Seorang pemuda jangkung, gagah, berpendidikan, supel, dan tentu saja disenangi oleh banyak wanita, idealnya akan memilih wanita cantik dan supel sebagai pasangan hidupnya. Namun Idris Arief punya pemikiran lain.

Wanita pilihannya memang cantik, tetapi tidak tinggi dan sama sekali bukan wanita gaul. Rabihatun–demikian nama wanita tersebut–malah tergolong wanita kuper alias kurang pergaulan.

Atun–sapaan akrab Rabihatun–pun sebenarnya tidak tertarik dan tak pernah membayangkan akan menikah dengan Idris Arief, karena dirinya menyadari perbedaan yang cukup mencolok antara dirinya yang kuper dengan Idris yang gaul.

Namun karena terus-menerus didekati dan diyakinkan bahwa Idris memang mencintainya sepenuh hati untuk dijadikan sebagai pasangan hidup, akhirnya hati Atun luluh juga.

Kedua sejoli itu pun menikah, hidup bersama selama lebih dari 40 tahun, dan mereka bahagia bersama lima anak dan sejumlah cucu.

Begitulah kisah singkat mahligai rumah-tangga Prof Idris Arief (alm) dengan Prof Rabihatun, yang sama-sama berprofesi sebagai dosen Universitas Negeri Makassar (dulu Institut Keguruan dan Ilmu Pendidikan/IKIP Makassar).

Sebagai dosen, mereka berdua pun sama-sama berhasil meraih gelar doktor (gelar akademik tertinggi) dan sama-sama meraih gelar profesor (pangkat tertinggi bagi seorang dosen). Idris Arief bahkan kemudian terpilih sebagai Rektor UNM selama dua periode berturut-turut.

Selain sebagai dosen UNM, keduanya juga mendirikan dan mengelola perguruan tinggi swasta yang diberi nama Sekolah Tinggi Ilmu Ekonomi Makassar (STIEM) Bongaya.
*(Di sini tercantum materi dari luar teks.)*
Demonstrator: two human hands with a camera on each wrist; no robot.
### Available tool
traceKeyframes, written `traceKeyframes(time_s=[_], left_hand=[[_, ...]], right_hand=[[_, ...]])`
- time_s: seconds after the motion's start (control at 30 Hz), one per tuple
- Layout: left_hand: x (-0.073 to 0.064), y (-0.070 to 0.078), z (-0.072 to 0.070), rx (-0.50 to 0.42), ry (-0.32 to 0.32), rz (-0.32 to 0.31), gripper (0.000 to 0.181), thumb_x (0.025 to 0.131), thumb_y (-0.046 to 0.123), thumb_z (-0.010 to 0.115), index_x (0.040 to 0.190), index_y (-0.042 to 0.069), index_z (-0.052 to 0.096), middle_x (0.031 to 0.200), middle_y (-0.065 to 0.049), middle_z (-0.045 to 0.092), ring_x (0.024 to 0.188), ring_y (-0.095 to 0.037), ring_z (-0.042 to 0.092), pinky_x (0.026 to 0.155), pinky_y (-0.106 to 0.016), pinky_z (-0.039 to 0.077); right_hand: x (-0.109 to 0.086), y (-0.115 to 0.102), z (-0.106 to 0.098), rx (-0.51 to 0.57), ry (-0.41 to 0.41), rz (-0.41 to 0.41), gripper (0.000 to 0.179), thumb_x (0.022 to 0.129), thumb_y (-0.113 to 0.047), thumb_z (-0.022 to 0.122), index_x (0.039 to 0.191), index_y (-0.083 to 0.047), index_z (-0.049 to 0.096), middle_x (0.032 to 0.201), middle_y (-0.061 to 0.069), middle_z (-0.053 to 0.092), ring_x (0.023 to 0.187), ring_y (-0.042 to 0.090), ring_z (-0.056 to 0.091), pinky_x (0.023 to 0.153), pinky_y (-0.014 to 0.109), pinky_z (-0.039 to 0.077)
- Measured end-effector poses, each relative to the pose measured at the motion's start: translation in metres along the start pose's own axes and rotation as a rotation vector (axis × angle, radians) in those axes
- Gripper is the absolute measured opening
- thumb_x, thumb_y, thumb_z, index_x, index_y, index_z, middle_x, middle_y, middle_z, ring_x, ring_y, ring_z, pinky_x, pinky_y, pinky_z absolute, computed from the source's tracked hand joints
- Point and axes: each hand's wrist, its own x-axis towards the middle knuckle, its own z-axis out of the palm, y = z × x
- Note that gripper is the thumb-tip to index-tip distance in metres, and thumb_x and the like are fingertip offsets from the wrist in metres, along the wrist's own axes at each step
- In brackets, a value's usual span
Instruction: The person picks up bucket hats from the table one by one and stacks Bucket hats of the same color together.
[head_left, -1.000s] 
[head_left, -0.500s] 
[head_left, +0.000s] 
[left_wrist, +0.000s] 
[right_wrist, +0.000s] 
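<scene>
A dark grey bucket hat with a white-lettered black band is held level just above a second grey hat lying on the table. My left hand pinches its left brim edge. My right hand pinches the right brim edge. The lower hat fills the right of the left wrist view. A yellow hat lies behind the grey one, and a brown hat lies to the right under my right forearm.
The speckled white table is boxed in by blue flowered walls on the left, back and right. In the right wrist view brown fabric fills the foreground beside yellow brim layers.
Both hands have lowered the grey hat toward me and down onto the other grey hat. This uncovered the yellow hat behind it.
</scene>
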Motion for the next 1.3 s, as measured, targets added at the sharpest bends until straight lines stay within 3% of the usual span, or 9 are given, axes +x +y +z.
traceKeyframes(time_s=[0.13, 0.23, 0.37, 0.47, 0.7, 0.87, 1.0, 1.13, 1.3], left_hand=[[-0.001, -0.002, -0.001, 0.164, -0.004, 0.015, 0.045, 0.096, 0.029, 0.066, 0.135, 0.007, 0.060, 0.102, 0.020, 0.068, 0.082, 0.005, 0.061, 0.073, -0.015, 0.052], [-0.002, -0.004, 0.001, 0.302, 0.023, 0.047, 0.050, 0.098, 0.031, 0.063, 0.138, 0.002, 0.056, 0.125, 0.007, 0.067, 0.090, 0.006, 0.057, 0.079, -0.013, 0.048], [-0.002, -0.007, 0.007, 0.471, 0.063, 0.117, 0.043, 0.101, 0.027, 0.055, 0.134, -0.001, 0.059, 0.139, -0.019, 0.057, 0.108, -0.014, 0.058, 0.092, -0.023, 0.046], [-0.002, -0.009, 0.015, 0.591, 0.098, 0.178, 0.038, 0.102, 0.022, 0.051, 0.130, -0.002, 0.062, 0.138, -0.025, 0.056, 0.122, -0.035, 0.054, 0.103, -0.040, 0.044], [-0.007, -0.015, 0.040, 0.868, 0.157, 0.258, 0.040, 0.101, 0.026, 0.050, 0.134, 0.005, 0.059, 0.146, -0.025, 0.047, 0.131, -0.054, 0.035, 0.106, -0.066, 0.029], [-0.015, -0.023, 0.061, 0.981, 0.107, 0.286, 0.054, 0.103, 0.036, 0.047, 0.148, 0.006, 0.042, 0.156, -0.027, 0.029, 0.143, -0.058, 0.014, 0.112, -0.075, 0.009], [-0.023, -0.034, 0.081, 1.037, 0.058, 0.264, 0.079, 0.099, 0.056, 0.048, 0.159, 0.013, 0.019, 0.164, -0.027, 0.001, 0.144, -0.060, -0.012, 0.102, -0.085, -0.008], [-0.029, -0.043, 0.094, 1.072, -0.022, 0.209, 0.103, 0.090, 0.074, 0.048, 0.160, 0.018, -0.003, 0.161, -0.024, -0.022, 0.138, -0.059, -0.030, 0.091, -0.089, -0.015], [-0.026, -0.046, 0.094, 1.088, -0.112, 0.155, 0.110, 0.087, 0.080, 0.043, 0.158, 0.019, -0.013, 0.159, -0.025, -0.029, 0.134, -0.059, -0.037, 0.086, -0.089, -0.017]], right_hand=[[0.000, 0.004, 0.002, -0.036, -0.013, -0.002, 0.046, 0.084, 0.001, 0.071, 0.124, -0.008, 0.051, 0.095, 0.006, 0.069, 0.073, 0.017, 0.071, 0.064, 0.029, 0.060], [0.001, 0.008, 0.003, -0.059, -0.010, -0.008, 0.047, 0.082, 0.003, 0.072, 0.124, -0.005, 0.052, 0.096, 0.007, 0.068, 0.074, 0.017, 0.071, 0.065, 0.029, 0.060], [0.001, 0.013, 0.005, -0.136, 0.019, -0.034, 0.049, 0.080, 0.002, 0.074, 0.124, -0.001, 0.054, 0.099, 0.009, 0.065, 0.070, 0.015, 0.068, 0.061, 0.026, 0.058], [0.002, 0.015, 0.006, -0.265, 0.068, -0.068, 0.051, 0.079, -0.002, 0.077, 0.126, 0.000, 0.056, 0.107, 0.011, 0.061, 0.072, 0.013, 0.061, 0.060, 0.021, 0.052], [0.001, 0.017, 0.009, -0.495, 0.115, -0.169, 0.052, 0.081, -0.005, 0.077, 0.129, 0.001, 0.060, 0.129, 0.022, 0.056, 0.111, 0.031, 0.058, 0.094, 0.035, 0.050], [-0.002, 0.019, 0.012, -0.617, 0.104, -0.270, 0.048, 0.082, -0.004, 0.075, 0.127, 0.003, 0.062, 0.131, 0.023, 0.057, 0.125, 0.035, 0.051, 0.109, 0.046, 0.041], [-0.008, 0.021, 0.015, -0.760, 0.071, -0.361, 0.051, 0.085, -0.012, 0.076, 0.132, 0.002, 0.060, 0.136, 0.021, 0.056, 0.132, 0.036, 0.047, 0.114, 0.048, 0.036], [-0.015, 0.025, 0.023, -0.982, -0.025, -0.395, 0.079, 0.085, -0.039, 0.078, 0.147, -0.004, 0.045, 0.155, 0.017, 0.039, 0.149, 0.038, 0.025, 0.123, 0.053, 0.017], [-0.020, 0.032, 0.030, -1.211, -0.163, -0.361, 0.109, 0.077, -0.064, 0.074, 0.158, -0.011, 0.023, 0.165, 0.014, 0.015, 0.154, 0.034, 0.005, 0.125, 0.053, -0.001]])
Perguruan tinggi yang terletak di Jalan Mappaoddang Makassar ini tergolong favorit dan banyak peminatnya dengan jumlah mahasiswa lebih dari 4.000 orang, sebuah angka yang cukup besar untuk ukuran Sekolah Tinggi.

Anak Patuh

Sebagai anak perempuan dan anak pertama dari tujuh bersaudara dari keluarga yang cukup terpandang, Rabihatun sebenarnya bisa meminta diperlakukan lebih istimewa, tetapi wanita kelahiran tahun 1942 ini memilih menjadi anak patuh kepada kedua orangtuanya.

“Saya termasuk anak patuh kepada kedua orangtua,” ungkap Rabihatun, kepada penulis di kediamannya, Rabu, 24 Juni 2015.

Atun tidak protes, bahkan menerima dengan senang hati, ketika sang ayah (Drs H Abdul Rauf, Kepala Sekolah pertama SMA Negeri 2 Makassar, mantan Sekretaris Kanwil Pendidikan dan Kebudayaan Provinsi Sulawesi Selatan) menyekolahkannya pada SMP Khatolik Rajawali Makassar dan kemudian berlanjut ke SMA Khatolik Rajawali, yang seluruh siswanya adalah perempuan.

“Ayah saya (yang berasal dari Kabupaten Bone, Sulawesi Selatan) seorang yang sangat taat beribadah dan juga Kepala sekolah di sekolah negeri, tetapi beliau memilih menyekolahkan saya pada sekolah Khatolik, karena waktu itu masih jaman gerombolan dan sekolah Khatolik tergolong bagus,” paparnya.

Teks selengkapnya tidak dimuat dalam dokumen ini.